(Bloomberg) – Asian stocks and U.S. stock futures rose Friday as traders assessed the resilience of the global recovery to the prospect of reduced Federal Reserve stimulus and risks from China.
Shares gained in Japan and Hong Kong, where technology stocks rose for the first time this week. Chinese stocks were mixed amid the debt crisis in China Evergrande Group and a short-term cash injection from the central bank to help ease nerves. Miners sapped Australian stocks after falling iron ore prices.
The S&P 500, Nasdaq 100 and European futures were in the green. U.S. stocks closed lower after swinging gains and losses ahead of Friday’s quarterly expiration of options and futures, which could trigger volatility.
Treasury yields and the dollar remained higher after surprise strength in U.S. retail sales, easing economic concerns triggered by the delta strain and highlighting the case of less expansive Fed support. Unemployment demands rose, which is likely to reflect volatility in weekly data as the labor market largely recovers.
Global equities are heading for another weekly decline, limited by the impact of the delta virus variant on economic reopening, the consequences of rising inflation and the upheavals in China. The Fed’s policy meeting next week is a possible source of volatility, as traders await more clues about the timeline for pairing bond purchases and eventually rising interest rates.
“Investors just need to be prepared for the fact that returns are much more likely to be dampened over the next five years than what we have really benefited from and enjoyed over the last five,” said Jim McDonald, head of investment strategist at Northern Trust Bank, on Bloomberg television. This view incorporates the prospect of lower valuations for Chinese companies facing more government involvement, he said.
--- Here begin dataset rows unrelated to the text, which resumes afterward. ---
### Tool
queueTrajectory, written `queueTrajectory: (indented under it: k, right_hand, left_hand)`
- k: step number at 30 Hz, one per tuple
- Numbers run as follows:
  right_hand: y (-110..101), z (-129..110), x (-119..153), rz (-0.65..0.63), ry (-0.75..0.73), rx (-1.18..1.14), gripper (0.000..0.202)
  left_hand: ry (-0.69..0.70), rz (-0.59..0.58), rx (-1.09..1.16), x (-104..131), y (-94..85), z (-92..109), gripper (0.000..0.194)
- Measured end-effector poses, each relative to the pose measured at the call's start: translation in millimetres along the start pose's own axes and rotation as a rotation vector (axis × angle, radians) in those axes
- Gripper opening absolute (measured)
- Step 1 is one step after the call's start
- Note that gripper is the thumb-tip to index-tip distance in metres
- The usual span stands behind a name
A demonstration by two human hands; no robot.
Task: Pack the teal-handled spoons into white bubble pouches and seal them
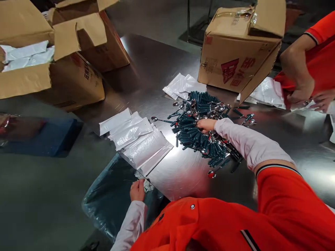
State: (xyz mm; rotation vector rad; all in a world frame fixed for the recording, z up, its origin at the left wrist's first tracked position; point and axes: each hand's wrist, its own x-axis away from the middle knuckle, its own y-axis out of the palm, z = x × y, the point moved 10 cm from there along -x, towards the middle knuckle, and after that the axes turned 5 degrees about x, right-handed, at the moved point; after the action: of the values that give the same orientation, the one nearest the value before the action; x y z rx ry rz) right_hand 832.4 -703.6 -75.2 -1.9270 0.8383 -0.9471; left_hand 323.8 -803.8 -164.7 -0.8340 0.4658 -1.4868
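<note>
A big heap of spoons (190, 130) with dark green handles and shiny metal bowls lies on the metal table. My right hand (206, 124) reaches into the middle of it, fingers curled down among the spoons. Its fingertips are hidden there, so I cannot tell what it grips. My left hand (137, 190) is closed at the table's near edge, above a bin lined with a dark plastic bag (104, 195). Right beside its fingers is a crumpled pale wrapper (148, 185); whether the hand holds it is unclear. White padded envelopes (138, 139) lie overlapped left of the heap.
Open cardboard boxes (75, 82) stand at the left, one with white packets (28, 55) inside. Another carton (238, 52) stands behind the heap, near more white envelopes (183, 85). A co-worker's hands (300, 92) are at the right. A blue crate (52, 136) sits far left.
</note>
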Motion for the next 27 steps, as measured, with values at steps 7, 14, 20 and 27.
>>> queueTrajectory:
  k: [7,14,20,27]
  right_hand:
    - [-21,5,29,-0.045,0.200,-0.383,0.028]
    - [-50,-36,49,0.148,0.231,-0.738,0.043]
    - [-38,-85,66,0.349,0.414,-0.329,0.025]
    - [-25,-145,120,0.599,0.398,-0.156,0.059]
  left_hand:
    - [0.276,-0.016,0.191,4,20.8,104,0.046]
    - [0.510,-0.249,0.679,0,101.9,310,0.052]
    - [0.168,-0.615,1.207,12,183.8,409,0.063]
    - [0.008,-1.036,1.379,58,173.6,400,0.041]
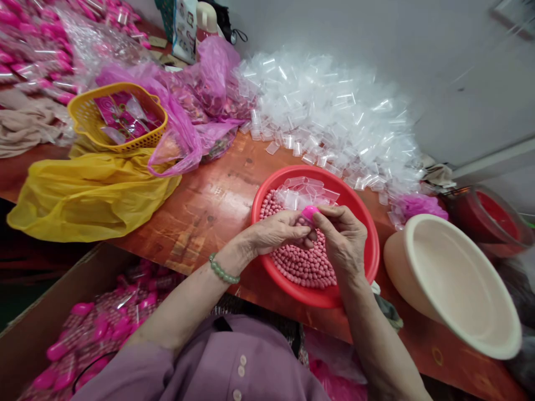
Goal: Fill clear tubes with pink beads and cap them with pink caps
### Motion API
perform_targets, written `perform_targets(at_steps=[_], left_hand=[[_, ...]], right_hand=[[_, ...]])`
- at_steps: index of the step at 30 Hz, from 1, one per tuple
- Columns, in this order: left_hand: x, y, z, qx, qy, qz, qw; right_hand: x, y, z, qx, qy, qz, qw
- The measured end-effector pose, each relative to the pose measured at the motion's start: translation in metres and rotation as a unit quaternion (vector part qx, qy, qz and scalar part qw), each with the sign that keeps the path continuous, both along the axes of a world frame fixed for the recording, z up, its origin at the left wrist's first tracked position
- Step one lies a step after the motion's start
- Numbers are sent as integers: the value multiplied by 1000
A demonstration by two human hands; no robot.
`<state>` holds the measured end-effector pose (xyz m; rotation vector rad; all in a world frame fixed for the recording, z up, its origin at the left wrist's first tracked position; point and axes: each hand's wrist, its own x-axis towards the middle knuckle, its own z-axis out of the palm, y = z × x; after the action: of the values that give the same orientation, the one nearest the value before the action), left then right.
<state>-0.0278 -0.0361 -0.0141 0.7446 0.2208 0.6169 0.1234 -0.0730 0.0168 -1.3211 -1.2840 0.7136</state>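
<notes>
Both hands meet over a red basin point(261, 192). A small bright pink plastic cap point(310, 212) sits between their fingertips. My left hand point(282, 229), with a green bead bracelet point(221, 271) on its wrist, is closed around the cap's near side. My right hand point(345, 236) pinches it from the right with thumb and fingers. Whether a clear piece is joined to the cap is hidden by the fingers. Below the hands lie many round pink beads point(298, 264). Several clear plastic tubes point(307, 192) rest on the beads at the basin's far side.
Behind the basin rises a large heap of clear plastic tubes point(326, 106). A cream basin point(463, 284) stands to the right. At the left are a yellow basket point(119, 146), a yellow bag point(92, 195) and a pink bag point(184, 147). Pink-capped tubes fill a box point(54, 289) below the table.
</notes>
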Motion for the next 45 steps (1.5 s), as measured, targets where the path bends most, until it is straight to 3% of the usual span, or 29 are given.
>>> perform_targets(at_steps=[4, 10, 16, 19, 24, 27, 30, 38, 45], left_hand=[[0, 0, 0, 11, 3, 0, 1000], [4, -1, -1, 46, 57, 20, 997], [4, 0, 0, 60, 58, 17, 996], [3, 0, 1, 19, 41, 21, 999], [3, 3, -3, -16, 46, 9, 999], [4, 4, -6, -20, 31, 0, 999], [5, 3, -6, -17, 28, 12, 999], [2, 0, -7, -19, 8, -7, 1000], [2, 4, -1, -64, 44, 24, 997]], right_hand=[[0, -2, 2, -7, 6, -3, 1000], [13, -1, 2, -7, -39, 64, 997], [24, 0, 1, 22, -180, 100, 978], [25, -2, 3, 90, -315, 112, 938], [21, -3, -3, 166, -490, 121, 847], [16, -3, -10, 185, -554, 94, 806], [12, -3, -13, 200, -582, 74, 785], [8, -2, -12, 256, -558, 76, 786], [6, -1, -12, 217, -534, 96, 812]])
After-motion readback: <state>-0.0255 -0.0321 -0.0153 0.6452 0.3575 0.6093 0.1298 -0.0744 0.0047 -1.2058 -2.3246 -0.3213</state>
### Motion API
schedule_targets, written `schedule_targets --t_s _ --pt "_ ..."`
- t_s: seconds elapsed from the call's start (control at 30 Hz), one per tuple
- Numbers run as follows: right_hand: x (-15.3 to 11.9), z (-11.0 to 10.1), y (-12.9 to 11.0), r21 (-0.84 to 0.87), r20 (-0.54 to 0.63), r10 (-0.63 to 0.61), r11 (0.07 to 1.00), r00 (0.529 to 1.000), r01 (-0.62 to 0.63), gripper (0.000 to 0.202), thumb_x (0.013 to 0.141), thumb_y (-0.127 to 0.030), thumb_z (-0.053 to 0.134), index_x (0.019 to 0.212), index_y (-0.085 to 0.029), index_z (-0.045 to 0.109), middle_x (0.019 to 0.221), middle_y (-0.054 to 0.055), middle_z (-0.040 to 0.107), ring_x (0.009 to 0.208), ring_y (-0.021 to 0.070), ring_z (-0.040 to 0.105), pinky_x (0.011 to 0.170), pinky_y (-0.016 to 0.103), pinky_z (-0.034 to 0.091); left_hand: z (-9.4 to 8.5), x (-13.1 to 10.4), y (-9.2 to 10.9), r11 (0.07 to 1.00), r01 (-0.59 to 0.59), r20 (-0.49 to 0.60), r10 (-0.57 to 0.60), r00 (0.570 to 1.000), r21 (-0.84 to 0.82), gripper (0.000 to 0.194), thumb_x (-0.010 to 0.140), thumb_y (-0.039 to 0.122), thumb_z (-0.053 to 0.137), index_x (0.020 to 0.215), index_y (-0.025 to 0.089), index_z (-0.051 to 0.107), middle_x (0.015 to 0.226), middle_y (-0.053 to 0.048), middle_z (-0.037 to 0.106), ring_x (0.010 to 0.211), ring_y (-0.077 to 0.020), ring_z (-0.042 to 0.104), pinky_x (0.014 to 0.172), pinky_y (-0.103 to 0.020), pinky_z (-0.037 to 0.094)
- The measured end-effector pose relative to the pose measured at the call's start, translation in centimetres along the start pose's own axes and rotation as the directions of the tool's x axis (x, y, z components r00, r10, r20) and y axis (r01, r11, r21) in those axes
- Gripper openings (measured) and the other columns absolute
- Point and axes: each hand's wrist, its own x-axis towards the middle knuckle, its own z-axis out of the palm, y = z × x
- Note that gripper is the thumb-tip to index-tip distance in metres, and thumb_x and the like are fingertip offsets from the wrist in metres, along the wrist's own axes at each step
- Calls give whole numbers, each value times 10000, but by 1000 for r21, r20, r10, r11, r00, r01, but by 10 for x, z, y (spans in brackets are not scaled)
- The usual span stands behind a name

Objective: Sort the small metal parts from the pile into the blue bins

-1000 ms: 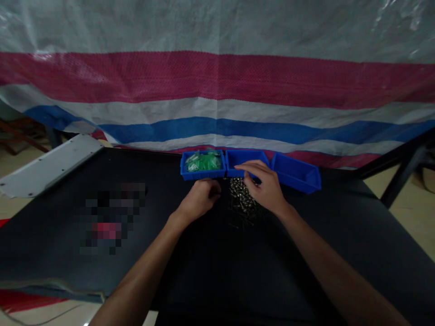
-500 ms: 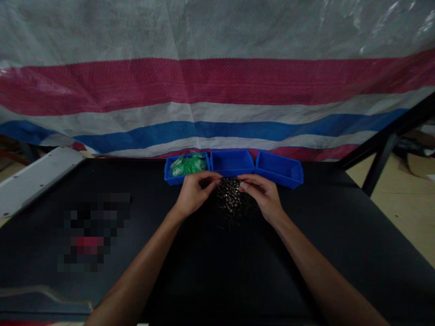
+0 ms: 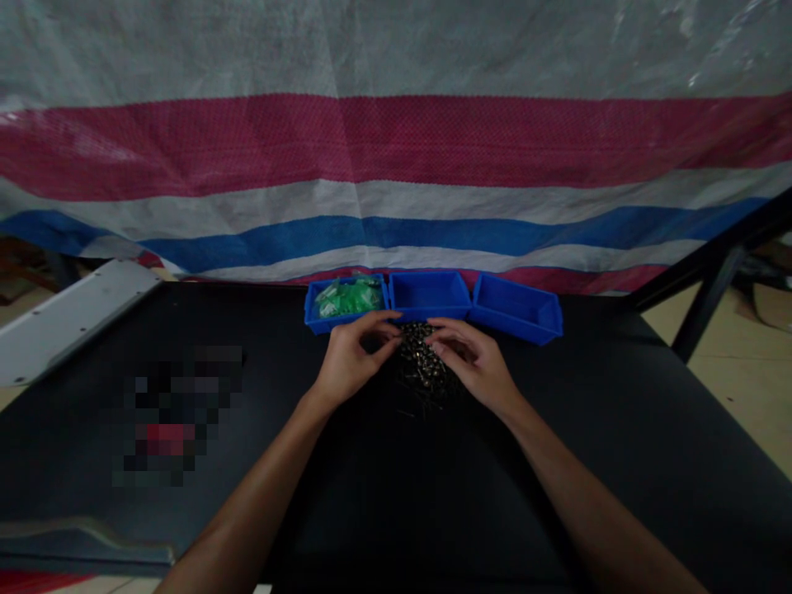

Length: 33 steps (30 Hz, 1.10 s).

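A heap of small metal pieces (image 3: 423, 361), with shiny rounded ends and some thin dark shafts like screws or pins, lies on the black table top. On its left side my left hand (image 3: 354, 356) has its thumb and index finger curved apart at the heap's edge. Opposite it, my right hand (image 3: 475, 360) reaches in from the right, thumb and index finger apart over the pieces. I see nothing held in either hand. Just behind the heap stands a blue bin (image 3: 429, 312), with nothing visible inside.
A second blue bin (image 3: 314, 323) at left holds green plastic bags (image 3: 350, 299). A third blue bin (image 3: 515, 328) stands angled at right. A white panel (image 3: 80, 318) lies at the table's left edge. A pixelated dark and red patch covers something at left. Striped sheeting (image 3: 371, 140) hangs behind.
The thumb and index finger of my left hand have spread a little. My right hand has shifted slightly toward the heap's middle. The whole view has moved slightly.
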Motion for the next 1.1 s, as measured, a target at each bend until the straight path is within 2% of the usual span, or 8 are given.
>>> schedule_targets --t_s 0.13,0.47,0.63,0.73,0.83,0.9,1.0,1.1 --pt "-3 8 0 -64 33 34 997 999 -32 304 843 -274 675 1144 -241 701 977 54 767 881 207 719 808 357 555 1 -2 5 998 -56 -1 56 998 34 408 831 165 682 1228 180 593 927 -30 760 795 -145 725 793 -282 607" --pt "-1 11 -4 67 44 96 993 994 -98 253 765 -270 747 1016 -255 773 984 50 782 901 226 742 854 394 590 5 -5 3 985 -167 35 165 986 40 462 832 146 679 1276 195 563 916 -17 750 760 -124 717 769 -261 619" --pt "0 7 -2 87 69 103 990 992 -109 151 752 -265 758 898 -261 796 882 40 788 816 224 749 815 404 601 4 -5 5 989 -142 116 136 984 44 454 824 166 699 1259 192 572 962 -26 736 791 -125 713 787 -259 608" --pt "3 8 1 165 -30 142 977 989 -135 159 721 -276 788 878 -252 795 854 40 787 798 230 751 829 422 603 -7 -3 6 974 -148 179 117 977 170 386 830 213 703 1201 182 602 966 -42 720 822 -154 696 809 -307 590" --pt "8 11 2 238 -210 143 967 967 -92 291 723 -265 794 1013 -252 770 1031 55 775 952 249 736 945 455 564 -22 -1 4 912 -142 270 35 962 385 243 835 243 684 1067 178 659 945 -57 687 787 -178 658 748 -333 560" --pt "10 12 1 260 -276 116 965 954 -42 423 737 -242 784 1154 -264 717 1207 62 716 1093 259 690 1023 468 518 -29 0 1 881 -119 335 -47 941 457 190 819 230 684 1000 173 677 917 -58 669 746 -178 635 691 -318 535" --pt "10 9 -1 264 -277 86 964 957 -10 486 757 -221 762 1230 -280 669 1326 60 647 1172 263 648 1061 467 489 -32 0 -6 876 -87 379 -114 918 475 132 814 160 654 943 164 684 909 -57 654 738 -171 618 674 -299 509" --pt "8 6 -1 240 -241 89 970 966 -30 404 776 -227 743 1175 -273 694 1276 66 676 1075 251 696 1020 457 517 -31 1 -11 887 -74 377 -118 919 456 119 824 90 603 884 160 677 880 -50 642 751 -164 609 683 -284 496"
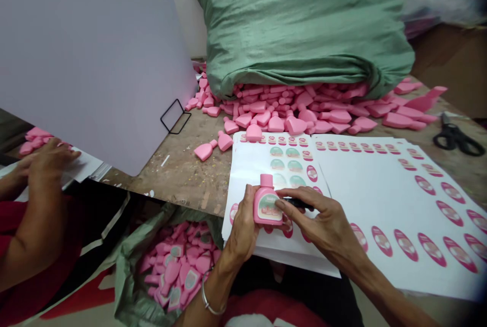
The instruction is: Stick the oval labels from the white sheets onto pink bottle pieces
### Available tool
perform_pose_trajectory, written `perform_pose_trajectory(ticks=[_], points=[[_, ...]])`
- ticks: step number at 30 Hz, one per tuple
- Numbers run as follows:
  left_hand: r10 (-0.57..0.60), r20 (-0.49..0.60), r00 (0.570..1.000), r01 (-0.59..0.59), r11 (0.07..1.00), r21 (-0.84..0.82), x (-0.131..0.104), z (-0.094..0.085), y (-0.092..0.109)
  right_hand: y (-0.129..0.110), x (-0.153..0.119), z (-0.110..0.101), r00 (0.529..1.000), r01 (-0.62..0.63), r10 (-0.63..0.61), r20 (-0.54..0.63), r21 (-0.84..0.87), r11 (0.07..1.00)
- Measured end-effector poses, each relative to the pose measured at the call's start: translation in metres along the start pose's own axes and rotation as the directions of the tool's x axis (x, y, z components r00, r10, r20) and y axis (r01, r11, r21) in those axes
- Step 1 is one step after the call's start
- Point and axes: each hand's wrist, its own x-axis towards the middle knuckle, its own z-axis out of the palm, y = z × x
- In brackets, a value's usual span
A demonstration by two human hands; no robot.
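Observation:
My left hand [243, 225] is closed round a small pink bottle [267, 181], which stands upright with its cap on top. A green and cream label [269, 207] covers the bottle's front. My right hand [317, 218] grips a black tool [299, 203], mostly hidden by the fingers, so its kind cannot be told. The right fingertips touch the label's upper right edge. Below both hands lies a sheet of stickers [247, 164] with green labels and pink ovals. Beside it on the right, another sticker sheet [353, 180] has a bare white middle.
Loose pink bottles [297, 124] spill from a green sack [304, 22] at the back. Black scissors [454, 136] lie at the right. An open sack [129, 271] of labelled bottles sits below the table edge. Left of a grey panel [95, 63], a co-worker's hands [49, 159] are at work.

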Motion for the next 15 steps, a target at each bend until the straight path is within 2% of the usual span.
perform_pose_trajectory(ticks=[5,8,10,13,15], points=[[0.032,0.116,0.993,-0.047,0.991,0.124,-0.004,-0.006,0.006,0.005,-0.002,-0.001,0.996,0.076,-0.082,-0.033,-0.158,0.985],[0.003,0.167,0.986,-0.029,0.988,0.149,-0.007,-0.007,0.007,0.008,0.0,-0.003,0.995,0.003,-0.027,-0.096,-0.24,0.971],[-0.026,0.216,0.976,0.004,0.995,0.101,-0.01,-0.003,0.009,0.008,0.004,-0.002,0.992,-0.11,0.1,-0.083,-0.125,0.986],[-0.053,0.301,0.952,0.032,0.997,0.074,-0.018,0.0,0.015,0.013,0.016,0.002,0.967,-0.246,0.236,0.1,0.098,0.964],[-0.044,0.313,0.949,0.004,0.992,0.127,-0.019,-0.007,0.024,0.023,0.027,0.003,0.947,-0.3,0.28,0.159,0.121,0.946]])
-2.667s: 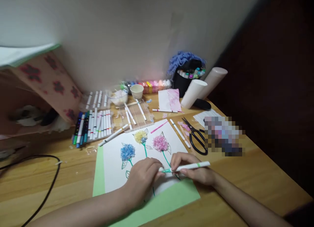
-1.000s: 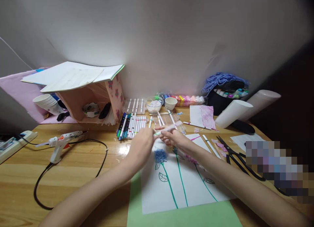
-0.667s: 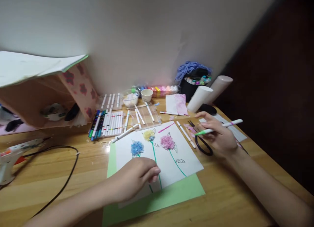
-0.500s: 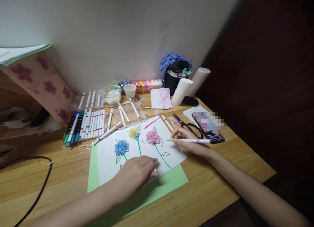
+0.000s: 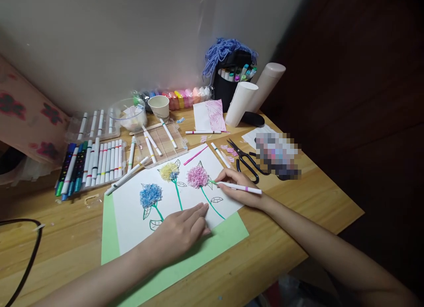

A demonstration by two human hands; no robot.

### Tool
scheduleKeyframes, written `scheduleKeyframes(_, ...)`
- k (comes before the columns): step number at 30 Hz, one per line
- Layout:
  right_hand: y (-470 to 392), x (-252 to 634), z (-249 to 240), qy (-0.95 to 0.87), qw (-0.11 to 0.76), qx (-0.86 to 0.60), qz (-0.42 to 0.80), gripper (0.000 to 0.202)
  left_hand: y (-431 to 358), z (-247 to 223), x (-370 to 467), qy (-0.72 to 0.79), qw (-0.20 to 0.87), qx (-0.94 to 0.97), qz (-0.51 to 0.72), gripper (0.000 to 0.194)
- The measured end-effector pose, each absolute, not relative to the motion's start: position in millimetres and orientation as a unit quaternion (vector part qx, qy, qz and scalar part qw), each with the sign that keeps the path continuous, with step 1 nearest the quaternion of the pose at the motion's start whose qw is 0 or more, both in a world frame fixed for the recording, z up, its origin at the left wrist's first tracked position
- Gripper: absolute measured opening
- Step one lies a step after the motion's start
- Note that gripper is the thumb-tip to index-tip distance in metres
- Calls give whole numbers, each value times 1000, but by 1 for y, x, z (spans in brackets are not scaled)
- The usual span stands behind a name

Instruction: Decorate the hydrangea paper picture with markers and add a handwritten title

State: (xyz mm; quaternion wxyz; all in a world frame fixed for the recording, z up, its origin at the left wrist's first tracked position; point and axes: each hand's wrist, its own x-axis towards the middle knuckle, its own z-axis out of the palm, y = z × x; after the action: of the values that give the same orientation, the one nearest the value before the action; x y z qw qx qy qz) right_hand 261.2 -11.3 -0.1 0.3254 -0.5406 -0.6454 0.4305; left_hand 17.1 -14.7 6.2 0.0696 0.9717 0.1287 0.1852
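Note:
My right hand [image 5: 239, 187] pinches a white marker [image 5: 241, 187] with a green tip and a purple band. The tip meets a leaf outline beside the pink flower [image 5: 198, 177] on the white paper [image 5: 127, 223]. My left hand [image 5: 183, 227] lies flat with its fingers stretched over the paper's lower middle. Also on the paper are a blue flower [image 5: 151, 195] and a yellow flower [image 5: 169, 171], with green stems and outlined leaves. Beneath the paper is a green sheet [image 5: 228, 238]. A pink pen cap-like stick [image 5: 195, 155] rests at the paper's upper edge.
Black scissors [image 5: 247, 161] and paper scraps lie right of the paper. Several markers [image 5: 106, 161] sit at left, near a clear plastic case [image 5: 165, 143]. Behind stand a paper cup [image 5: 159, 107], a clear bowl [image 5: 127, 117], a black pen holder [image 5: 225, 90] and a white cylinder [image 5: 241, 104].
My right hand has brought the marker left and down onto the leaf beside the pink flower. My left hand has settled flat on the paper. The camera view has shifted.

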Motion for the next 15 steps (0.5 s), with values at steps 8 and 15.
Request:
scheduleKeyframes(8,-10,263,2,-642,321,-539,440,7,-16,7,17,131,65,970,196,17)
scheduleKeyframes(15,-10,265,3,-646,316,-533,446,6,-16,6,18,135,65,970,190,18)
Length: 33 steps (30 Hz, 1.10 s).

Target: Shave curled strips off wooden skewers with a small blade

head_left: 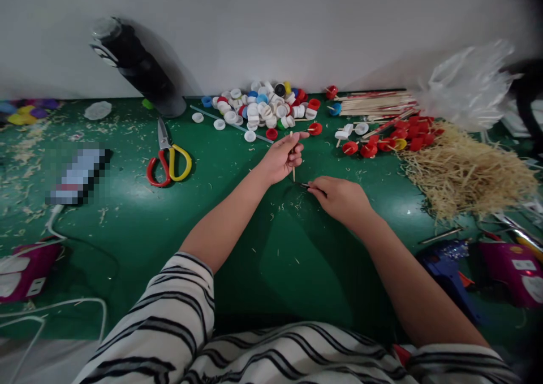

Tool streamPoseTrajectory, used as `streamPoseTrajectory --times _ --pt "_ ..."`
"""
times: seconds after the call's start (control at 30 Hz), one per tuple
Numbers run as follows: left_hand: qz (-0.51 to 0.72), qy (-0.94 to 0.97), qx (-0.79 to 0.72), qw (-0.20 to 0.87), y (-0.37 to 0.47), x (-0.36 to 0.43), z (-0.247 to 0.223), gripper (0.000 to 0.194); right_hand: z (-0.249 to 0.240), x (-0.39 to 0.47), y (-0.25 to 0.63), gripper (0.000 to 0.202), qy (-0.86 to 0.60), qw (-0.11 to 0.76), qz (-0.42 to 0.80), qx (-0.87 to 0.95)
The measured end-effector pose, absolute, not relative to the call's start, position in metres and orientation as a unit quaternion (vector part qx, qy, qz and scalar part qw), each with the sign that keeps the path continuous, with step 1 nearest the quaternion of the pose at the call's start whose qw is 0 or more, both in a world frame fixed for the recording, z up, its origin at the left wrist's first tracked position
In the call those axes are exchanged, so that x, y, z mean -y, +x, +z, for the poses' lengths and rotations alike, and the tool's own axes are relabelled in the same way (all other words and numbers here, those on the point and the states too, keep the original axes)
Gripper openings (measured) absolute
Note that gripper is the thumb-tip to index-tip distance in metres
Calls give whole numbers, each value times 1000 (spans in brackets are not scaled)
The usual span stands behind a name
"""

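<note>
Near the middle of the green table [271,271], my left hand [283,156] is closed around a thin wooden stick [294,173], which points down below the fingers. My right hand [339,198] pinches a slim dark tool [302,185] whose tip lies close to the stick's lower end. Just beyond my left hand is a red cap [315,129]. Behind it spreads a pile of mostly white bottle caps [266,110]. Small pale shavings [282,207] are scattered below my hands.
Red-and-yellow scissors [172,158], a phone [80,172] and a dark bottle [142,70] are on the left. To the right are wooden sticks [377,104], red caps on sticks [369,148], straw-like shreds [466,172], a plastic bag [470,84] and a blue glue gun [449,271].
</note>
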<state>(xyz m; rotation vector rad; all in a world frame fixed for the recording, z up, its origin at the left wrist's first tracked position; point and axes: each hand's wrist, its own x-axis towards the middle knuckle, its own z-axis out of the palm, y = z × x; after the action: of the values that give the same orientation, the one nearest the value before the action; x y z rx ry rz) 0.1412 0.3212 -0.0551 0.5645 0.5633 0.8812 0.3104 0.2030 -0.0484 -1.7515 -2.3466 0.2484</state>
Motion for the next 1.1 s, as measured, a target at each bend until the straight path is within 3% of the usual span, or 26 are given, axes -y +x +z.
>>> streamPoseTrajectory --times 0.2,0.43,0.8,1.1 --pt "430 258 -259 825 140 -322 -54 23 -51 -196 320 22 -602 121 111 781" --pt "416 265 -257 831 140 -321 -54 21 -59 -202 308 27 -596 179 56 781" --pt "422 269 -253 828 139 -324 -59 18 -50 -207 306 22 -597 109 95 789" --pt "414 257 -254 835 138 -323 -58 26 -50 -198 312 22 -610 121 120 774"
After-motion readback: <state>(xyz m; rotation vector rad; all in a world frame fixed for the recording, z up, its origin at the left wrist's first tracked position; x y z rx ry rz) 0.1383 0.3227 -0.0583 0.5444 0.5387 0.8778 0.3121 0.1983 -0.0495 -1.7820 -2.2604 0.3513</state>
Oil was stable, while the losing streak of iron ore threatens to push futures back below $ 100 per barrel. Ton as China pushes to rein in its steel industry. Gold advanced. An index of commodity prices has fallen, but remains in sight of a record hit in 2011, underscoring the inflation concerns that are trickling down the world economy.
Meanwhile, the European Central Bank rejected the accuracy of a Financial Times report on the euro area interest rate outlook. Bottom futures had fallen on the article, which said the ECB could reach its inflation target of 2% by 2025 based on unpublished internal models that allowed for previously higher interest rate hikes.
For more market analysis, read our MLIV blog.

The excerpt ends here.